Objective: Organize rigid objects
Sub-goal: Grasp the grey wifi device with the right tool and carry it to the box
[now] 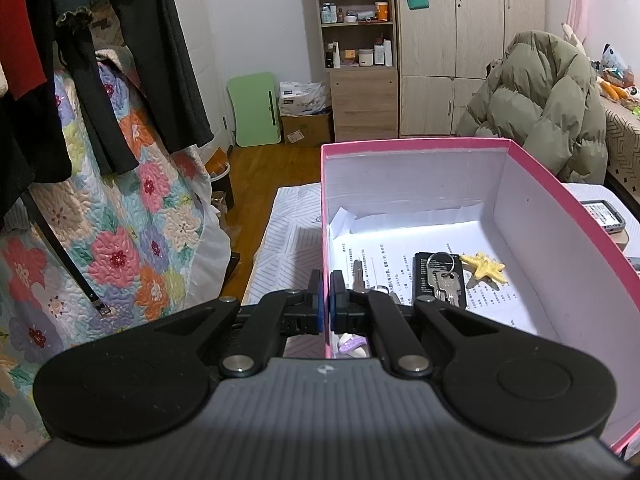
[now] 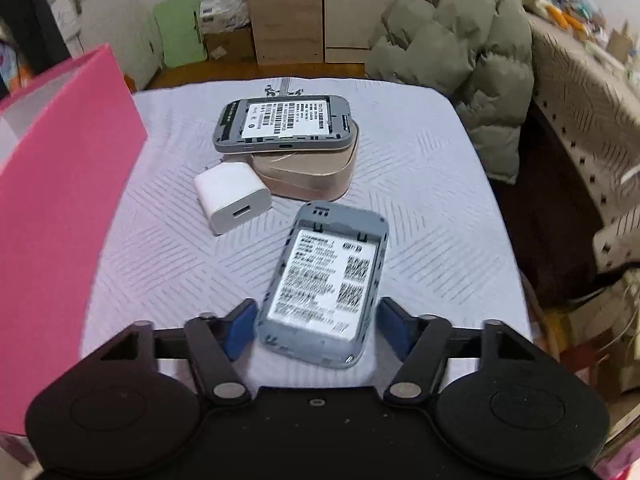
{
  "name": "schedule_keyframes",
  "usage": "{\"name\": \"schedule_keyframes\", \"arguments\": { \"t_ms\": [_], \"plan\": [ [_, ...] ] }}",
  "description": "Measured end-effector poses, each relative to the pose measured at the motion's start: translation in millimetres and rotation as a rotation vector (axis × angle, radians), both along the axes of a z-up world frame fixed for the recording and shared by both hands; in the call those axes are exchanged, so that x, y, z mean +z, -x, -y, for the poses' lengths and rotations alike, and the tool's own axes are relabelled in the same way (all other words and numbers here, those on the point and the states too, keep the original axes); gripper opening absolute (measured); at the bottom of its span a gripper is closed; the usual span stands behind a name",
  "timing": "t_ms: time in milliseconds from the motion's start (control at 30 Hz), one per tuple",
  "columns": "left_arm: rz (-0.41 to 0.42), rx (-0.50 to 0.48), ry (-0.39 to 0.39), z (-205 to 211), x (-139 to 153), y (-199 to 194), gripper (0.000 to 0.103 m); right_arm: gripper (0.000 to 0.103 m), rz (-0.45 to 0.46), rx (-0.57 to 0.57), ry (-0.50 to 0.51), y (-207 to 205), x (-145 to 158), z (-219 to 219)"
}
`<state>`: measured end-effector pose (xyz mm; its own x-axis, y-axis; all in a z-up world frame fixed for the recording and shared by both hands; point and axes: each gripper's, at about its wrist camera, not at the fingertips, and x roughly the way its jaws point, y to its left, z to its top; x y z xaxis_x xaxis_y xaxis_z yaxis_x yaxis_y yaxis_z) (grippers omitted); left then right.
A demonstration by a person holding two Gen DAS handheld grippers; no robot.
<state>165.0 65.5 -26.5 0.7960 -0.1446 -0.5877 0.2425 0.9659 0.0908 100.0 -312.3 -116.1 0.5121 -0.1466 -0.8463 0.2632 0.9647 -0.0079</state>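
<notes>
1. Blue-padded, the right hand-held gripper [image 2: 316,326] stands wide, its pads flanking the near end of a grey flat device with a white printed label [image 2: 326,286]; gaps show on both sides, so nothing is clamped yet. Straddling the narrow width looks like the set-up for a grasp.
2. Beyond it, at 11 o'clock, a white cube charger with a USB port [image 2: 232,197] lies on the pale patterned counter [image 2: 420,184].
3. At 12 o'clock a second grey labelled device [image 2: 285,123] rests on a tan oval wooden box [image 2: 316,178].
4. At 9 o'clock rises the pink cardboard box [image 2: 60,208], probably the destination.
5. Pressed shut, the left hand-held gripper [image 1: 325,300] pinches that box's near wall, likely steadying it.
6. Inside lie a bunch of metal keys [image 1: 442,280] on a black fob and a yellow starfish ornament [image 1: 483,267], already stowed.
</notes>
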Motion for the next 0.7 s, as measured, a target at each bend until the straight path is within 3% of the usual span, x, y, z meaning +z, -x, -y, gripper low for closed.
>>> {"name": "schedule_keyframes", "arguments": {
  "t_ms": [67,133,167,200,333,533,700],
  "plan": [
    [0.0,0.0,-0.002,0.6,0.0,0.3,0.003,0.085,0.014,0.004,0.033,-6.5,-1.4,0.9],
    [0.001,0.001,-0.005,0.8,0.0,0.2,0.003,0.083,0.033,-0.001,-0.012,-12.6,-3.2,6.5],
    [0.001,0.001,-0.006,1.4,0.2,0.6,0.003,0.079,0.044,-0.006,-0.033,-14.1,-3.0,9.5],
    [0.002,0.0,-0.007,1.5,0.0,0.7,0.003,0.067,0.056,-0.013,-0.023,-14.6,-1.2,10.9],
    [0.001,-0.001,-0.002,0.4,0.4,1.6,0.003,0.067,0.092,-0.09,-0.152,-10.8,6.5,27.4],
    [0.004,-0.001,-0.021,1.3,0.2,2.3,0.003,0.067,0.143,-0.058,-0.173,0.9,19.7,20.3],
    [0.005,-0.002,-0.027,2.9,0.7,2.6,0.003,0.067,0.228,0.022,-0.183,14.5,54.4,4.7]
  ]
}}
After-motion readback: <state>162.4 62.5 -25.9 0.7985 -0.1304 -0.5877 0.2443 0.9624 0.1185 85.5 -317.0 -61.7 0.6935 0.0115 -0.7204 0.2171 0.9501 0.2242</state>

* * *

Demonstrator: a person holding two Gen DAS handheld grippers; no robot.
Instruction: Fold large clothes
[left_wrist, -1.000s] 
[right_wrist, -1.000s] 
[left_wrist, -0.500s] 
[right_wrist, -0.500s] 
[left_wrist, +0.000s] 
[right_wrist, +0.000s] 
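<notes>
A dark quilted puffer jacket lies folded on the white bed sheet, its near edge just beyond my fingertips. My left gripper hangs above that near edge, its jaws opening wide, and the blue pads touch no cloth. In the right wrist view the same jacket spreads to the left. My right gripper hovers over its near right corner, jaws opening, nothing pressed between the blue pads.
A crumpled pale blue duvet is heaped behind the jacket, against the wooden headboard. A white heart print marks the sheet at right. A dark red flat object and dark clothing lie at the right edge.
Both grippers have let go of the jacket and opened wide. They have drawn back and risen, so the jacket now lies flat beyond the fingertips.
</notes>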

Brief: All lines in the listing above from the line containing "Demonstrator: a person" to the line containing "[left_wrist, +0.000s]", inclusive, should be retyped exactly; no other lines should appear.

Written answer:
Demonstrator: a person holding two Gen DAS handheld grippers; no robot.
Instruction: Fold large clothes
[left_wrist, -1.000s] 
[right_wrist, -1.000s] 
[left_wrist, -0.500s] 
[right_wrist, -0.500s] 
[left_wrist, +0.000s] 

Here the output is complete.